Saturday, August 1, 2009

Julius Speech Recognition and Tools

I did not work for longer time on Speech Recognition Engines. Say around 3-4 months of work. I had to do some sort of research on which ASR can be best suited for the idea we had in mind. Julius topped our list. Sphinx 4 is exciting as its in Java and I expect it to mature even more as time goes on.
So as I mentioned in my previous post, from Julius home page you won't get much details other than source code ans a handbook. To try out your hands immediately on Julius download Julius Quick Start Demo from voxforge.

Julius is a written in C and compiled using GCC. So if you are using Windows then you will be needing cygwin to run or compile and build the Julius source.

Juilus provides you with a set of tools which are pretty useful in building you SR system.
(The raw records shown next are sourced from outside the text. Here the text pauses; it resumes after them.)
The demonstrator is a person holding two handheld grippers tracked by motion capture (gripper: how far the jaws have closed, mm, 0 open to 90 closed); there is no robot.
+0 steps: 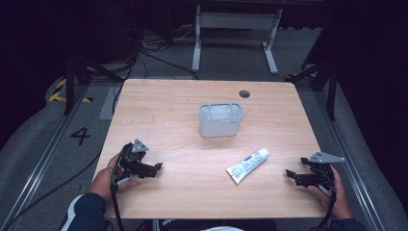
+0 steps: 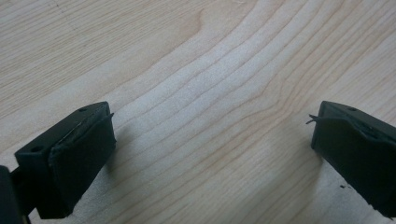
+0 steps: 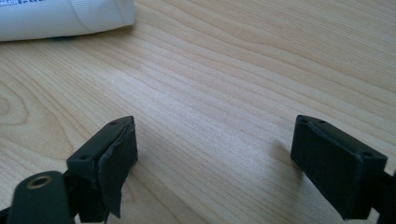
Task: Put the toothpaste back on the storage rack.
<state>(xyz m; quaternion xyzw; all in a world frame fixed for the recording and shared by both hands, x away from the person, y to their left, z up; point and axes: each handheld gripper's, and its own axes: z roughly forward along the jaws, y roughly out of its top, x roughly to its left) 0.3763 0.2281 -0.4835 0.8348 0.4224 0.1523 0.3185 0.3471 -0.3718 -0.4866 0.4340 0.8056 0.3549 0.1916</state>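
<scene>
A white toothpaste tube [image 1: 247, 165] with blue print lies flat on the wooden table [image 1: 173, 106], right of centre, and a grey open-topped container [image 1: 220, 119] stands upright behind it. My left gripper [image 1: 155, 168] rests near the table's front left, jaws apart, nothing between them; its own view has bare wood between the pads [image 2: 79, 158]. My right gripper [image 1: 290, 174] sits at the front right, open and pointing toward the tube. In the right gripper view the tube's cap end [image 3: 65, 16] lies at the top left, well beyond my fingertips [image 3: 112, 154].
A dark round grommet hole [image 1: 244, 94] sits near the table's far edge. Beyond the table are a white desk frame [image 1: 235, 29], cables on the grey floor and dark stands on both sides. A floor mark "4" [image 1: 80, 135] lies left of the table.
</scene>
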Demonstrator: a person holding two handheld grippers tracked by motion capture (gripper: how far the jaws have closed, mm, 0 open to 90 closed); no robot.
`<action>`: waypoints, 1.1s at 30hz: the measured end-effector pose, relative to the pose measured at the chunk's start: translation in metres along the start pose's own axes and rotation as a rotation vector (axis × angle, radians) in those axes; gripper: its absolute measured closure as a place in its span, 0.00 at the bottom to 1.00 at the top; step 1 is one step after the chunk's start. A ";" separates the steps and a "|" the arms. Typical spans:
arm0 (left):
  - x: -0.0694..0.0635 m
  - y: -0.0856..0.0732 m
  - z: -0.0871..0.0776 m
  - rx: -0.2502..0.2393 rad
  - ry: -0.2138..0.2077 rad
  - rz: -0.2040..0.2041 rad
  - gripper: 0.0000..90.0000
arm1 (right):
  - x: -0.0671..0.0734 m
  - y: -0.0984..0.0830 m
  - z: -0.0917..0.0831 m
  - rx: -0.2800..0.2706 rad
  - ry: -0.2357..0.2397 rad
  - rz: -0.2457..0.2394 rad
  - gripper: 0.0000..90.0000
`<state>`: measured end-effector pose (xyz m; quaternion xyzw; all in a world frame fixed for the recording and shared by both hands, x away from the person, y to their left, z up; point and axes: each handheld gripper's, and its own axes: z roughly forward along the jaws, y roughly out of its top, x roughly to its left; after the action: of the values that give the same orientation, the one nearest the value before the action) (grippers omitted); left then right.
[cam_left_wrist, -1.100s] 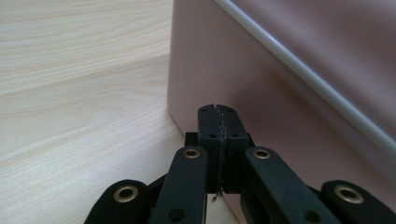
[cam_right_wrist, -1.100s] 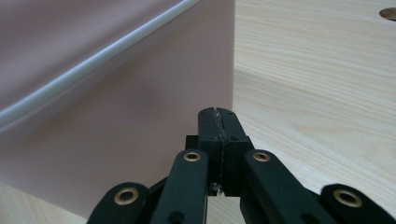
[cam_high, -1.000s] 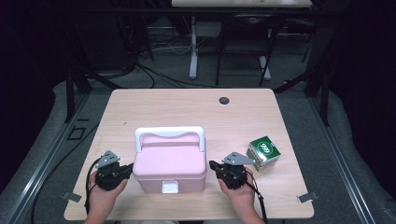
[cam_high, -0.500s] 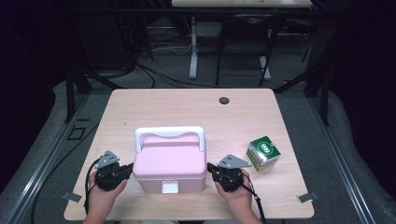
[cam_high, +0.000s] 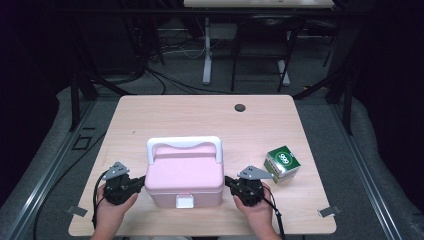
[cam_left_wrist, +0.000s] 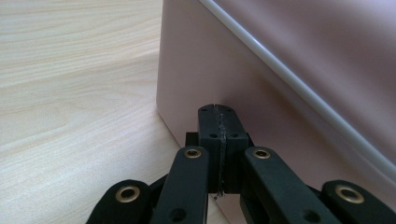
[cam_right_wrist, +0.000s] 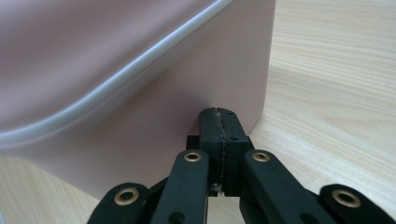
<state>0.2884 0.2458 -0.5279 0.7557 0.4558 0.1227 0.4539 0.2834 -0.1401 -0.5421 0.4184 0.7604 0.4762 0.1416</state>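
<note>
One pink box (cam_high: 185, 175) sits between two closed, empty tools, left tool (cam_high: 141, 181) and right tool (cam_high: 228, 181), beside one green carton (cam_high: 282, 163).

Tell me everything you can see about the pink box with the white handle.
The pink plastic lidded box sits upright near the front middle of the light wooden table. It has rounded corners, a white handle folded toward the back, a white latch at the front, and a pale seam where lid meets base. The lid looks closed. The shut left tool meets its left wall and the shut right tool its right wall.
</note>
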 end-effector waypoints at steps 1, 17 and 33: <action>-0.001 0.000 0.000 -0.001 0.000 -0.004 1.00 | 0.000 0.000 0.000 0.000 0.000 0.000 1.00; -0.014 0.003 0.008 0.020 -0.031 -0.041 1.00 | -0.006 -0.002 -0.015 0.027 -0.026 0.059 1.00; -0.034 0.003 0.015 0.033 -0.077 -0.031 1.00 | -0.016 -0.016 -0.039 0.014 -0.029 0.091 1.00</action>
<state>0.2804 0.2097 -0.5266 0.7602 0.4517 0.0789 0.4602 0.2614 -0.1789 -0.5387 0.4604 0.7417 0.4708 0.1277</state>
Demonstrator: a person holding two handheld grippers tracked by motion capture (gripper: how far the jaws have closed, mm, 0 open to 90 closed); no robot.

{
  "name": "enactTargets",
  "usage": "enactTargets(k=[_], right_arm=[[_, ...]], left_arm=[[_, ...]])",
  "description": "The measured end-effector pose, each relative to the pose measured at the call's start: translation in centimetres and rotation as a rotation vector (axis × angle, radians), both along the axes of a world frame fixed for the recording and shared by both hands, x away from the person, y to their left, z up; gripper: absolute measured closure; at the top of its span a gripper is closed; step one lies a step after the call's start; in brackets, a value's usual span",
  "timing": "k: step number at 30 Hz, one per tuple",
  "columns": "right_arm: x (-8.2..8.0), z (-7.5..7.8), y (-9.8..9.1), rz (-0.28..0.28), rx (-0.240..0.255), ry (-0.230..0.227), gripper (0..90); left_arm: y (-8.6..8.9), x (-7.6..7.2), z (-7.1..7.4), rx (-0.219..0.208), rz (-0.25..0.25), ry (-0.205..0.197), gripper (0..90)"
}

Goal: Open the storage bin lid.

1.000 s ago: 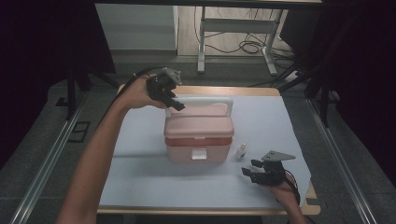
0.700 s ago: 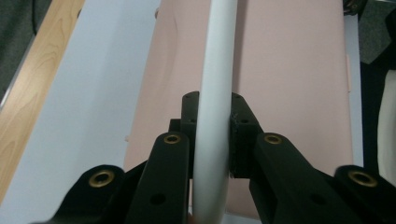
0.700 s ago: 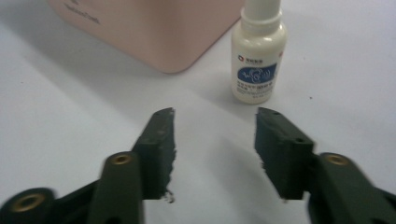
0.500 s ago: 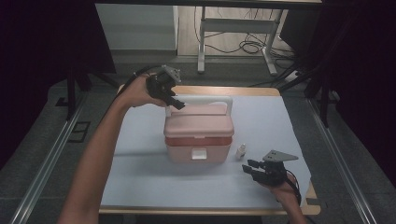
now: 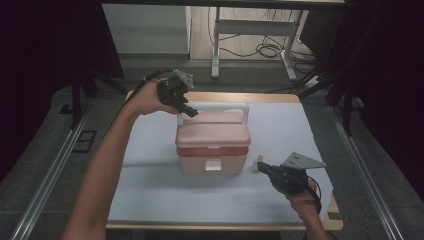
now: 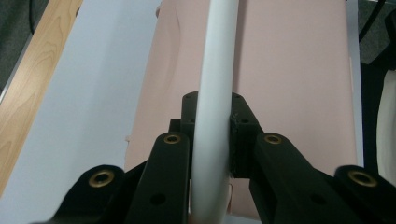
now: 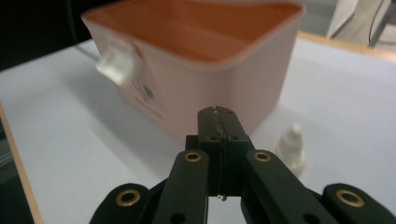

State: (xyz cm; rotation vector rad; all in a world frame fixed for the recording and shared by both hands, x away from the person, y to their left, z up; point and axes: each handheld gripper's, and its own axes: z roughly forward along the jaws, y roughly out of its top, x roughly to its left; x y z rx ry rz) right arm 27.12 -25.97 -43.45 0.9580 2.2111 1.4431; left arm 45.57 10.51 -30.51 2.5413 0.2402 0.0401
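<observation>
Pink box on white mat; left gripper on the handle, right gripper closed and empty.

Nearest the person, the right gripper [image 5: 264, 169] has just been closing; its pads [image 7: 217, 123] now meet with nothing between them. Just beyond it, a small white bottle [image 5: 259, 161] stands on the mat [image 5: 150, 150], beside the box's front right corner. The pink box [image 5: 212, 145] sits mid-table, latch [image 5: 213, 165] facing the person. Farthest, the left gripper [image 5: 192, 112] clamps the white handle [image 6: 212, 93] at its left end.
</observation>
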Motion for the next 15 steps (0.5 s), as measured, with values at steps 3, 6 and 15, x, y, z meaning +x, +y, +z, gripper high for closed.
enactTargets(k=[3, 6, 15], right_arm=[[0.5, 0.9, 0.8, 0.014, -0.003, -0.014, 89.7], [1.1, 1.4, 1.5, 0.02, -0.012, -0.018, 89.7], [1.9, 1.7, 2.7, 0.026, -0.012, -0.017, 89.7]], left_arm=[[0.0, 0.0, 0.0, 0.0, 0.0, -0.001, 80.3], [0.0, -0.1, 0.0, 0.002, -0.002, -0.001, 80.3], [0.0, -0.1, 0.0, 0.003, -0.003, -0.003, 80.2]])
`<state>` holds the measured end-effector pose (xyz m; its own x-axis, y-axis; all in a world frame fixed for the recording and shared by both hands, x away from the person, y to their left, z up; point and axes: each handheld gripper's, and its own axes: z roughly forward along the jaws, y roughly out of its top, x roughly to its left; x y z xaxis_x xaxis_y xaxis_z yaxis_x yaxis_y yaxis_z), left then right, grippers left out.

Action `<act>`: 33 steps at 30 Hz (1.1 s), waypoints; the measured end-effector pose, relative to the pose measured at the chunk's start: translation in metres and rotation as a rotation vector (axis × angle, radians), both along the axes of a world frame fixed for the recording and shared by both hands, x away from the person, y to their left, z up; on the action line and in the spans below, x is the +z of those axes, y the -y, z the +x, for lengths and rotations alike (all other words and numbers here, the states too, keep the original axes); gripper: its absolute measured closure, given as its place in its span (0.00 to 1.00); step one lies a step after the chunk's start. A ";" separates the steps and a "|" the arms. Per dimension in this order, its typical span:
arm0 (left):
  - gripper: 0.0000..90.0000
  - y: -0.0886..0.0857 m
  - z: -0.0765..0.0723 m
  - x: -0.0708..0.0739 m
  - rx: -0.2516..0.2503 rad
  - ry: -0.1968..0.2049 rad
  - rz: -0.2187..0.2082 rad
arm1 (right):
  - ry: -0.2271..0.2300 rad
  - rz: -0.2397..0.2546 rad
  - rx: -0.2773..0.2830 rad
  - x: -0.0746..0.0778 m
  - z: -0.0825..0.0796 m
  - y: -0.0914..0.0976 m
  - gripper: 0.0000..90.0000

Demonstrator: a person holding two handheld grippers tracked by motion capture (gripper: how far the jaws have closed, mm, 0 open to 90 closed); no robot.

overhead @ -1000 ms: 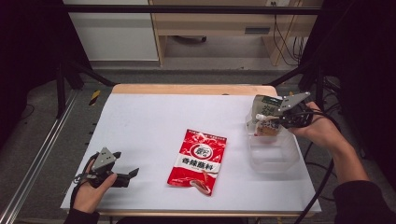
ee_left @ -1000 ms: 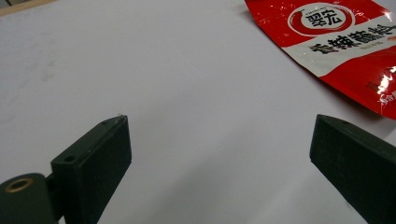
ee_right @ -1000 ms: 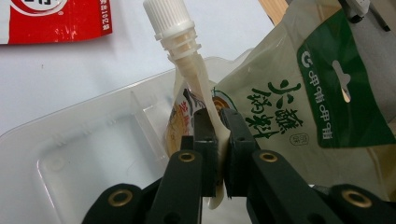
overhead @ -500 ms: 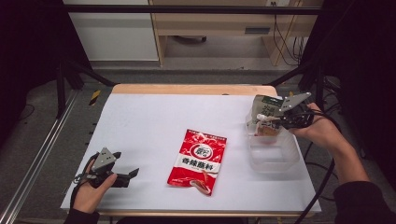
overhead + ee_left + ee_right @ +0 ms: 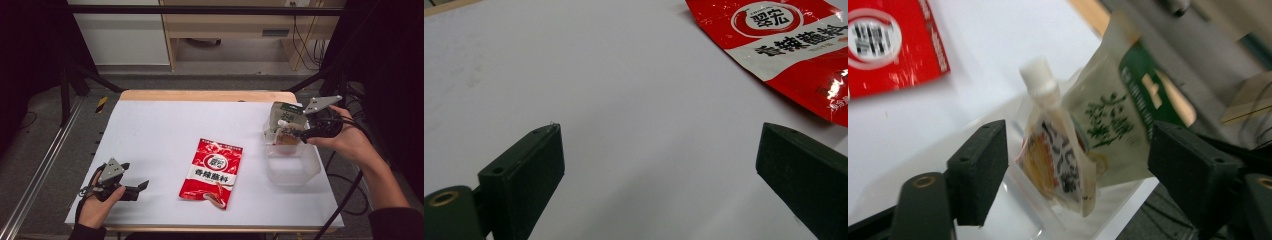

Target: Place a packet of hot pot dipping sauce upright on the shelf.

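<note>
Lying under everything, a white table (image 5: 165,125) with a wooden strip along the far edge.

Resting near the front left corner, the left gripper (image 5: 141,186), jaws standing wide apart with nothing between them.

Lying flat near the middle of the table, a red packet (image 5: 212,172), well apart from both grippers.

Sitting on the right side, a clear tub (image 5: 295,167) with see-through walls.

Standing at the far end of the tub, a small spout pouch (image 5: 1058,155) with a white cap, leaning on a taller green-and-white pouch (image 5: 1118,120) behind it.

Hovering at the spout pouch, the right gripper (image 5: 1078,165), jaws just having been opening, now apart on either side of it and not pressing.

Standing beyond the table, dark frame bars, a grey floor, a pale cabinet and a wooden shelf with cables.
</note>
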<state>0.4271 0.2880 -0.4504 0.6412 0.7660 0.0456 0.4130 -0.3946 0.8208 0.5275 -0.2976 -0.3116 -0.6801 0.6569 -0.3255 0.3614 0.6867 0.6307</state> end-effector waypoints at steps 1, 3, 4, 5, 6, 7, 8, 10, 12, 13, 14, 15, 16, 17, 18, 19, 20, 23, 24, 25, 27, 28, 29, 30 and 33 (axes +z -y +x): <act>0.06 0.000 0.000 0.000 -0.001 -0.001 0.001 | 0.017 0.006 -0.003 0.006 -0.005 -0.004 0.25; 0.06 0.001 0.000 0.000 -0.004 -0.001 0.001 | 0.060 0.002 -0.004 0.018 -0.017 -0.017 0.22; 0.06 0.001 0.000 0.000 -0.006 -0.002 0.004 | 0.073 0.008 0.000 0.023 -0.024 -0.026 0.20; 0.06 0.001 0.000 0.000 -0.007 -0.003 0.006 | 0.085 0.015 0.008 0.027 -0.032 -0.035 0.19; 0.06 0.001 0.000 0.000 -0.007 -0.003 0.007 | 0.104 0.024 0.021 0.031 -0.039 -0.045 0.18; 0.06 0.002 0.000 0.000 -0.008 -0.003 0.007 | 0.119 0.028 0.035 0.034 -0.047 -0.055 0.17; 0.06 0.002 0.000 0.000 -0.008 -0.002 0.006 | 0.124 0.036 0.038 0.035 -0.054 -0.066 0.15; 0.06 0.002 -0.001 0.000 -0.008 -0.002 0.007 | 0.136 0.055 0.065 0.034 -0.066 -0.086 0.15; 0.06 0.002 -0.001 0.000 -0.009 -0.003 0.008 | 0.134 0.071 0.086 0.028 -0.075 -0.106 0.14; 0.06 0.002 -0.001 0.000 -0.009 -0.003 0.008 | 0.126 0.080 0.097 0.023 -0.078 -0.115 0.13; 0.06 0.002 -0.001 0.000 -0.010 -0.002 0.009 | 0.119 0.086 0.104 0.018 -0.081 -0.123 0.13; 0.06 0.002 -0.001 0.000 -0.011 -0.001 0.012 | 0.112 0.094 0.105 0.013 -0.083 -0.130 0.13; 0.06 0.002 -0.001 0.000 -0.011 -0.002 0.013 | 0.102 0.105 0.109 0.007 -0.084 -0.137 0.13; 0.06 0.002 0.000 -0.001 -0.012 -0.004 0.014 | 0.085 0.116 0.110 0.002 -0.084 -0.143 0.13; 0.06 0.002 0.000 -0.001 -0.013 -0.005 0.013 | 0.079 0.126 0.104 -0.003 -0.083 -0.149 0.13; 0.06 0.003 0.000 -0.001 -0.014 -0.005 0.015 | 0.070 0.141 0.106 -0.009 -0.082 -0.154 0.13; 0.06 0.003 -0.001 -0.001 -0.018 -0.004 0.017 | 0.050 0.160 0.108 -0.015 -0.080 -0.160 0.12; 0.06 0.004 -0.001 -0.001 -0.023 -0.004 0.020 | 0.007 0.184 0.117 -0.034 -0.070 -0.174 0.12; 0.06 0.005 -0.001 -0.001 -0.025 -0.006 0.023 | -0.012 0.181 0.121 -0.041 -0.065 -0.178 0.12; 0.06 0.005 0.000 -0.001 -0.027 -0.006 0.025 | -0.026 0.181 0.116 -0.048 -0.060 -0.181 0.12; 0.06 0.006 0.000 -0.002 -0.031 -0.007 0.028 | -0.053 0.172 0.109 -0.060 -0.047 -0.186 0.14; 0.06 0.006 0.000 -0.002 -0.030 -0.006 0.029 | -0.062 0.171 0.104 -0.065 -0.041 -0.187 0.15; 0.06 0.006 0.000 -0.002 -0.032 -0.006 0.030 | -0.076 0.177 0.094 -0.070 -0.035 -0.189 0.15; 0.06 0.007 0.000 -0.002 -0.034 -0.006 0.031 | -0.089 0.172 0.086 -0.075 -0.028 -0.189 0.15; 0.06 0.007 0.000 -0.002 -0.039 -0.008 0.035 | -0.121 0.163 0.061 -0.086 -0.012 -0.190 0.16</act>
<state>0.4272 0.2807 -0.4526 0.6711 0.7383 0.0671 0.4028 -0.4391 0.8031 0.5155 -0.1073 -0.3978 -0.7479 0.6505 -0.1320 0.4020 0.6022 0.6897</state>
These executable will be found in 'bin' folder. I am going to include on 3 of those handy tools which we will use mostly.

  • 'Julius' - The main recognizer module that does all recognition part of speech. Julius needs a language model and an acoustic model to run as a speech recognizer. You can use HMM acoustic model, language model (word N-gram, grammar, isolated word). Input can be either in wave or mfc format or direct mic or even voice data from Network. Note that for waveform file input, only WAV (no compression) and RAW (mono, 16bit, big endian) are supported by default. There are options where one can specify a list of input files to be recognized in form of a file. There are dozens of command line options available. Going through Julius manual will give better idea. Its always better to use these options in a configuration file and pass this parameter to Julius.
  • 'adinrec' - This tool helps you in recording voice in Julius acceptable audio format. The audio format is 16 bit, 1 channel, in WAV format. Here too like Julius one can set sampling frequency to record even at 48k Hz. The tools records every utterance as a single file.
  • 'adintool' - This tool is similar to adinrec along with other options. All the Julius options like can be set, but since its just an audio tool other options will be skipped without any error. One interesting option is 'adinnet'. This option lets you run Julius in 'server mode'. With adinnet we can specify a port number which julius can listen to and a server name using -server option. This will make Julius receive data directly from adintool for recognition. Say the Julius recognition is on server side and you are running a SR program on client side. This option can indeed let you do real time recognition.